◆ **ASSIGNMENT**
The entries are to be output once more, word for word.

◆ **MATERIAL TO PROCESS**
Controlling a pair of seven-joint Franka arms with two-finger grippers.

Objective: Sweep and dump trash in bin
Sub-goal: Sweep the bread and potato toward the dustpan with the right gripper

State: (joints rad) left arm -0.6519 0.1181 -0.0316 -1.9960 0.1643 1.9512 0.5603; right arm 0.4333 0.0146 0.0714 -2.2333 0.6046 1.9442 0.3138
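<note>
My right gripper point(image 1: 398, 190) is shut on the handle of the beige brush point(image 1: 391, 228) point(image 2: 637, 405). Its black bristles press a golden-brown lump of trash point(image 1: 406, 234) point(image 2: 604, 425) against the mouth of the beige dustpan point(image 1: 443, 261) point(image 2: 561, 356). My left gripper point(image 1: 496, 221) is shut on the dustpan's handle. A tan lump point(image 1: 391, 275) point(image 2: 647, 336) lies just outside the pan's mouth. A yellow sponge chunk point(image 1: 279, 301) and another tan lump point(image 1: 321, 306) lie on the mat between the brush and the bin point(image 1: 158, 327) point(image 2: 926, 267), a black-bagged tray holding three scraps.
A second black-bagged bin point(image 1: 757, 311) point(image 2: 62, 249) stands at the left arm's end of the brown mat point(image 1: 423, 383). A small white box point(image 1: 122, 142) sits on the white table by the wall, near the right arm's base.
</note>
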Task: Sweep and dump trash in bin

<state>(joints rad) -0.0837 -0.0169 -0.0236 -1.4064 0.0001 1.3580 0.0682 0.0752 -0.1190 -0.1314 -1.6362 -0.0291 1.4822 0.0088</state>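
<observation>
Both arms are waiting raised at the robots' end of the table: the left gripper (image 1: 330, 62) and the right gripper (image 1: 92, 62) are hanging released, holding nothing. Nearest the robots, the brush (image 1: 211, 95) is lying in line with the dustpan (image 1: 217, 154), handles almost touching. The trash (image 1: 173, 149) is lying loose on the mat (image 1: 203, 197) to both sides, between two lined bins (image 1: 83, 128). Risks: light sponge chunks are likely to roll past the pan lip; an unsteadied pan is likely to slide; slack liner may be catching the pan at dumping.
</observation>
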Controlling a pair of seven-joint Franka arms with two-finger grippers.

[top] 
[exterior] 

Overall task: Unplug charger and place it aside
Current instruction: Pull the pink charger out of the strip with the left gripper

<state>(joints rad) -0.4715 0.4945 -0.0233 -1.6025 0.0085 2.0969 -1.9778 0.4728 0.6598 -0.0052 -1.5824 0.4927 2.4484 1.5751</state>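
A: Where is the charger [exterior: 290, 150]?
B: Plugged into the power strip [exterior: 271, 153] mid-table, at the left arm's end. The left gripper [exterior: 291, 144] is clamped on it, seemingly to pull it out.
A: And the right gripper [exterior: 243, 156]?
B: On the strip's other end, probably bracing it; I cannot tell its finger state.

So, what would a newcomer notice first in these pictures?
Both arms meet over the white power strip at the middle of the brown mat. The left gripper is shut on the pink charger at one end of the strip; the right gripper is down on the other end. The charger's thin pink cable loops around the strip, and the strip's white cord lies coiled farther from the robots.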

◆ **WRITTEN ANSWER**
Controlling a pair of seven-joint Franka arms with two-finger grippers.

Objective: Sweep and dump trash in bin
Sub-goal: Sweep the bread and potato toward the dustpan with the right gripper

State: (joints rad) left arm -0.6519 0.1181 -0.0316 -1.9960 0.1643 1.9512 0.5603; right arm 0.4333 0.0146 0.0714 -2.2333 0.6046 1.9442 0.3138
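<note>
My right gripper point(image 1: 398, 190) is shut on the handle of the beige brush point(image 1: 391, 228) point(image 2: 637, 405). Its black bristles press a golden-brown lump of trash point(image 1: 406, 234) point(image 2: 604, 425) against the mouth of the beige dustpan point(image 1: 443, 261) point(image 2: 561, 356). My left gripper point(image 1: 496, 221) is shut on the dustpan's handle. A tan lump point(image 1: 391, 275) point(image 2: 647, 336) lies just outside the pan's mouth. A yellow sponge chunk point(image 1: 279, 301) and another tan lump point(image 1: 321, 306) lie on the mat between the brush and the bin point(image 1: 158, 327) point(image 2: 926, 267), a black-bagged tray holding three scraps.
A second black-bagged bin point(image 1: 757, 311) point(image 2: 62, 249) stands at the left arm's end of the brown mat point(image 1: 423, 383). A small white box point(image 1: 122, 142) sits on the white table by the wall, near the right arm's base.
</note>
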Task: Sweep and dump trash in bin

<state>(joints rad) -0.0837 -0.0169 -0.0236 -1.4064 0.0001 1.3580 0.0682 0.0752 -0.1190 -0.1314 -1.6362 -0.0291 1.4822 0.0088</state>
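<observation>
Both arms are waiting raised at the robots' end of the table: the left gripper (image 1: 330, 62) and the right gripper (image 1: 92, 62) are hanging released, holding nothing. Nearest the robots, the brush (image 1: 211, 95) is lying in line with the dustpan (image 1: 217, 154), handles almost touching. The trash (image 1: 173, 149) is lying loose on the mat (image 1: 203, 197) to both sides, between two lined bins (image 1: 83, 128). Risks: light sponge chunks are likely to roll past the pan lip; an unsteadied pan is likely to slide; slack liner may be catching the pan at dumping.
</observation>
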Controlling a pair of seven-joint Franka arms with two-finger grippers.

[top] 
[exterior] 

Overall task: Unplug charger and place it aside
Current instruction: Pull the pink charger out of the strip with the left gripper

<state>(joints rad) -0.4715 0.4945 -0.0233 -1.6025 0.0085 2.0969 -1.9778 0.4728 0.6598 -0.0052 -1.5824 0.4927 2.4484 1.5751</state>
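A: Where is the charger [exterior: 290, 150]?
B: Plugged into the power strip [exterior: 271, 153] mid-table, at the left arm's end. The left gripper [exterior: 291, 144] is clamped on it, seemingly to pull it out.
A: And the right gripper [exterior: 243, 156]?
B: On the strip's other end, probably bracing it; I cannot tell its finger state.

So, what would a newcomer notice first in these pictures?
Both arms meet over the white power strip at the middle of the brown mat. The left gripper is shut on the pink charger at one end of the strip; the right gripper is down on the other end. The charger's thin pink cable loops around the strip, and the strip's white cord lies coiled farther from the robots.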

No more is needed for this exercise.